Women have faced severe discrimination in the STEM field. However this has not stopped many brave women who paved the way for other women. They took on being, in some way, a first in STEM.

Lillian Gilbreth began her career with her husband inventing a time and motion study. They would analyze ways to lessen human error, make tasks more efficient, and increase the safety and satisfaction of workers. After her husband’s death she went onto become the first female engineering professor at Purdue. She also became the author of the first book to combine psychology and parts of management theory. Furthermore she was the first woman elected for the national academy of engineering

Edith Clarke was the first female electrical engineer in the United States to hold a professional position. She began as a math teacher but after becoming ill she made the decision to return to school. She decided to study engineering.
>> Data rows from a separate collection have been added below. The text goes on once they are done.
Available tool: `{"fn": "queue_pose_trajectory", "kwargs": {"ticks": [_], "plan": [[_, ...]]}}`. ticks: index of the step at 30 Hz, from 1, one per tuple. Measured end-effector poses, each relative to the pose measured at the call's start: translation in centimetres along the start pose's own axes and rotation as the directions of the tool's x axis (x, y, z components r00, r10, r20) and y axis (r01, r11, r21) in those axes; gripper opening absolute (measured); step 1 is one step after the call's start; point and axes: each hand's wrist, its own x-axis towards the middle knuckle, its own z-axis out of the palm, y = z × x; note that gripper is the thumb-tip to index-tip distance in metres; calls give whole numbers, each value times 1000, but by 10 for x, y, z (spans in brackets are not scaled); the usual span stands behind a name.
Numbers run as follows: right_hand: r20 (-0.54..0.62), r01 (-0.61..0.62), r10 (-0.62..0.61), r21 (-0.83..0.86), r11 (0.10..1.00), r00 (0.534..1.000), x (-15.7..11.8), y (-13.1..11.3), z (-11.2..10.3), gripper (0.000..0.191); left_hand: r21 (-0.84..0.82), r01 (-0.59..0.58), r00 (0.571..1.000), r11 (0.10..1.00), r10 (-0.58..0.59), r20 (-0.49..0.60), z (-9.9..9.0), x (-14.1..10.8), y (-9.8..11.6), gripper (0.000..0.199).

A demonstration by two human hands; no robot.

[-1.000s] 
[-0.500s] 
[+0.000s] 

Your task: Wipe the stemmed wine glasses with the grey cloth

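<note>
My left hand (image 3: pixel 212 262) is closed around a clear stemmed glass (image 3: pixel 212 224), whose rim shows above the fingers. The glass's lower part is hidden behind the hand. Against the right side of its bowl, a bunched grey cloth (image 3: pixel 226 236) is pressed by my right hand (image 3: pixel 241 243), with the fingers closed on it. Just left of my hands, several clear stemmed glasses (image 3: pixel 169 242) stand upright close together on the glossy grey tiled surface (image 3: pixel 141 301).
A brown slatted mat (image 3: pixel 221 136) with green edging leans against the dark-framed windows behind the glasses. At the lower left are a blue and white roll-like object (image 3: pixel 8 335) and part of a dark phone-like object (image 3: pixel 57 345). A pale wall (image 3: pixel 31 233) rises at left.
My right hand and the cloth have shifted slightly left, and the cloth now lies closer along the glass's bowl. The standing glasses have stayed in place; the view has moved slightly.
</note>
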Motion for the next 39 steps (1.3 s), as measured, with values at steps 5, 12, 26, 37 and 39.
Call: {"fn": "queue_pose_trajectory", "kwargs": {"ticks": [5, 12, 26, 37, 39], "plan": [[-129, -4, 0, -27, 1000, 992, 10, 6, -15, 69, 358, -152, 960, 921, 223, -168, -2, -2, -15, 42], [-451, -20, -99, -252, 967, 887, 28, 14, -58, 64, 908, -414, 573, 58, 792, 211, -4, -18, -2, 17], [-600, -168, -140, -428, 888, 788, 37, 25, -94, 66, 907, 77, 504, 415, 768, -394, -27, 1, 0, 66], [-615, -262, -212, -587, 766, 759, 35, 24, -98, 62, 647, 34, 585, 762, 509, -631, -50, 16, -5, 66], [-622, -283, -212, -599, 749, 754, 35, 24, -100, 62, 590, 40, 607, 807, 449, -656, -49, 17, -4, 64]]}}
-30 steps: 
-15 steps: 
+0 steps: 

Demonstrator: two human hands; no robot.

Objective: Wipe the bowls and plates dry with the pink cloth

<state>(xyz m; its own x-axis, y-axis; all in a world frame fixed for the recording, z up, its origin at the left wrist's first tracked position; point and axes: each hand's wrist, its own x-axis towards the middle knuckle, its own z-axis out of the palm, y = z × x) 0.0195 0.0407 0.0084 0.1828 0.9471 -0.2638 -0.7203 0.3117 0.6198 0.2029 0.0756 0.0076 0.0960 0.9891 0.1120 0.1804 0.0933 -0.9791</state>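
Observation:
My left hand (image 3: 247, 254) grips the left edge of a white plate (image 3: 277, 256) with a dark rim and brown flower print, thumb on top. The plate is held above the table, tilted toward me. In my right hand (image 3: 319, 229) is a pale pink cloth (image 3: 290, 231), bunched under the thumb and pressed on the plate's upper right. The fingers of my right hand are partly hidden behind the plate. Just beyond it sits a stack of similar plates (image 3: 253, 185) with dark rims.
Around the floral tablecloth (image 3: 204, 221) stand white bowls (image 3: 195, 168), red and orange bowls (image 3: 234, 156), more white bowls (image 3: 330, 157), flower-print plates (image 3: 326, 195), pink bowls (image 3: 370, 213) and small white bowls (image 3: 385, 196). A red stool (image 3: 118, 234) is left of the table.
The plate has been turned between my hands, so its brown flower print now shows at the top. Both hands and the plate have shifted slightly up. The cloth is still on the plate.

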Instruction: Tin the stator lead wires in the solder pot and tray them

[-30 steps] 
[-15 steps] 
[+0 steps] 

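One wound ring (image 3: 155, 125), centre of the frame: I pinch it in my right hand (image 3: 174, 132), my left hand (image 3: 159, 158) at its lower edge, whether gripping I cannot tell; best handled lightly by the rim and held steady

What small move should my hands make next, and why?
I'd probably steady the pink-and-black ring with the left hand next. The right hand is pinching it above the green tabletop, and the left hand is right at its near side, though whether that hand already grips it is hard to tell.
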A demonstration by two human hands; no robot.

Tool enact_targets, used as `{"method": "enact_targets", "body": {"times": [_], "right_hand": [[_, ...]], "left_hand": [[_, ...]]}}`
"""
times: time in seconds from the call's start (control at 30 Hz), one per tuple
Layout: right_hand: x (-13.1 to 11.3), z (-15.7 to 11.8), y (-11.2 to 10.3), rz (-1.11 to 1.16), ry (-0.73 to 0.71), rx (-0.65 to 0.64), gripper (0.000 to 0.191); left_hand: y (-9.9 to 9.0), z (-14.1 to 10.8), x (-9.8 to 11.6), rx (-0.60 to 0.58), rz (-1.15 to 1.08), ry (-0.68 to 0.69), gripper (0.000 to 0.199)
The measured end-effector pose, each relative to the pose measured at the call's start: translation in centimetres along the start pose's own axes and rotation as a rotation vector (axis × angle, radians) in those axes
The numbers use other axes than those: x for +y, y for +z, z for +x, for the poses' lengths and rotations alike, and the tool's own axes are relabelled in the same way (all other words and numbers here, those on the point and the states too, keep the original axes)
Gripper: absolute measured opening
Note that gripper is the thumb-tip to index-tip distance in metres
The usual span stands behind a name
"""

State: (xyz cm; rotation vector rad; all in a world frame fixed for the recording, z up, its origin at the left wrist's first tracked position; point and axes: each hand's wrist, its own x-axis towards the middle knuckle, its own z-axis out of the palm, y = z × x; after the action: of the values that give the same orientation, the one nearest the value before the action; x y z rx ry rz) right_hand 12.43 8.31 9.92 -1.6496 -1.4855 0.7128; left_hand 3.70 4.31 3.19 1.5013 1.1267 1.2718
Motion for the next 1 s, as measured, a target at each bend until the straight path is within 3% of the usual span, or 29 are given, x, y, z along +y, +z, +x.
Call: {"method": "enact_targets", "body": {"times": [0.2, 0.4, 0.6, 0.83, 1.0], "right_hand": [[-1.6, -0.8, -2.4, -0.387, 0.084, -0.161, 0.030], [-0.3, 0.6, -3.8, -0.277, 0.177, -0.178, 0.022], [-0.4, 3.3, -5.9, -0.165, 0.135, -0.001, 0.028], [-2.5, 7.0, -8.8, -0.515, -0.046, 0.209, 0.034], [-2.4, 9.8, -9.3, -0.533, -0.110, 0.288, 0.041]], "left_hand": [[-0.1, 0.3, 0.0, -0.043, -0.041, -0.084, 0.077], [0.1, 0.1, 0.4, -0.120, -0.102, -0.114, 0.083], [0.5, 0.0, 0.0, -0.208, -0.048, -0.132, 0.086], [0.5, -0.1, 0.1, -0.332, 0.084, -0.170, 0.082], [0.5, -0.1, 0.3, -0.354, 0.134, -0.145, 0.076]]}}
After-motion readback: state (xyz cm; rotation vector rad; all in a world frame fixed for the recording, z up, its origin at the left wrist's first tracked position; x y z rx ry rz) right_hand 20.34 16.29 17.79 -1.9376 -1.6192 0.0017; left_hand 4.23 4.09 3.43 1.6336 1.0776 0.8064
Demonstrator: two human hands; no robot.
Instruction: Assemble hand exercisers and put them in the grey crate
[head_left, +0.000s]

She would attend MIT and earn a masters in electrical engineering. She struggled finding work but nothing discouraged her. She would go on to invent the graphing calculator.

Ellen Ochoa was an astronaut through the Johnson Space center. She served on the nine day mission, STS-56 on the space shuttle Discovery. She was the first Hispanic woman to go to space. She would have a grand total of four times in space and logged almost 1000 hours in space. She would later serve as the director of a Johnson Space center. She was the first Hispanic person and second woman to hold this position.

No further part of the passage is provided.